§ **TASK REQUIREMENTS**:
Some of the lines below need repeating. Reproduce exactly those between the lines holding "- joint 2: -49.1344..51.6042" and "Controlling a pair", inclusive.
***** DATA EXTRACT
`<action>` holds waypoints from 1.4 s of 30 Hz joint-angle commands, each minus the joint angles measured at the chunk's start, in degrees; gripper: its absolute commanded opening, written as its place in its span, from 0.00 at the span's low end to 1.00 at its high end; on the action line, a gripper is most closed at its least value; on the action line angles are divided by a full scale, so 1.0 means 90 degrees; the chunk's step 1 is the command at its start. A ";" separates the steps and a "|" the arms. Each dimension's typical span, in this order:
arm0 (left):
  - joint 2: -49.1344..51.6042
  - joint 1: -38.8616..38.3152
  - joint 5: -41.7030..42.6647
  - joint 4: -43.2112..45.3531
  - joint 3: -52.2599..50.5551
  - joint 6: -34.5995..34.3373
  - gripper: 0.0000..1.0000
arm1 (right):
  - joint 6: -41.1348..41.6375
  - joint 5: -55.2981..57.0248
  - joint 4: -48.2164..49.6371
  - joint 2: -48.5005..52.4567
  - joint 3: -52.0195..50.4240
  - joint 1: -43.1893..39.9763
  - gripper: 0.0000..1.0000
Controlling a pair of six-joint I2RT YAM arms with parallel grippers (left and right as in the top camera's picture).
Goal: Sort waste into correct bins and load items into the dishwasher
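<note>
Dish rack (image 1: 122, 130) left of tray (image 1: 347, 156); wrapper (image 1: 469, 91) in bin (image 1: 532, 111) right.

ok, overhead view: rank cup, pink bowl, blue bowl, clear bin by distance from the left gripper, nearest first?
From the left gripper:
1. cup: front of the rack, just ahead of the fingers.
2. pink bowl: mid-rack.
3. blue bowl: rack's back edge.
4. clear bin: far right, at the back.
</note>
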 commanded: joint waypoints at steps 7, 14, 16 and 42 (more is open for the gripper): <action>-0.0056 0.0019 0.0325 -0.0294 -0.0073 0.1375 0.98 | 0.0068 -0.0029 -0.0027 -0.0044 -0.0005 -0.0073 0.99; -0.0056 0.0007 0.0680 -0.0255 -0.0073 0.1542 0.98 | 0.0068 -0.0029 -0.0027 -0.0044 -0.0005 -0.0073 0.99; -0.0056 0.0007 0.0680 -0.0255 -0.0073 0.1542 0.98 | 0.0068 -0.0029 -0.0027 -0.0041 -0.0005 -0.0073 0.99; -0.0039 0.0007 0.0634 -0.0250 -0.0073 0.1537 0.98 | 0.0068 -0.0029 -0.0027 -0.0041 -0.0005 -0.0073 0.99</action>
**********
§ **SOLUTION FOR THIS EXERCISE**:
  - joint 2: -49.1344..51.6042
  - joint 1: -38.8616..38.3152
  - joint 5: -41.7030..42.6647
  - joint 4: -43.2112..45.3531
  - joint 3: -52.2599..50.5551
  - joint 6: -34.5995..34.3373
  - gripper: 0.0000..1.0000
arm1 (right):
  - joint 6: -41.1348..41.6375
  - joint 5: -55.2981..57.0248
  - joint 4: -48.2164..49.6371
  - joint 2: -48.5005..52.4567
  - joint 3: -52.0195..50.4240
  - joint 1: -43.1893..39.9763
  - gripper: 0.0000..1.0000
Controlling a pair of six-joint I2RT YAM arms with parallel grippers (left and right as in the top camera's picture).

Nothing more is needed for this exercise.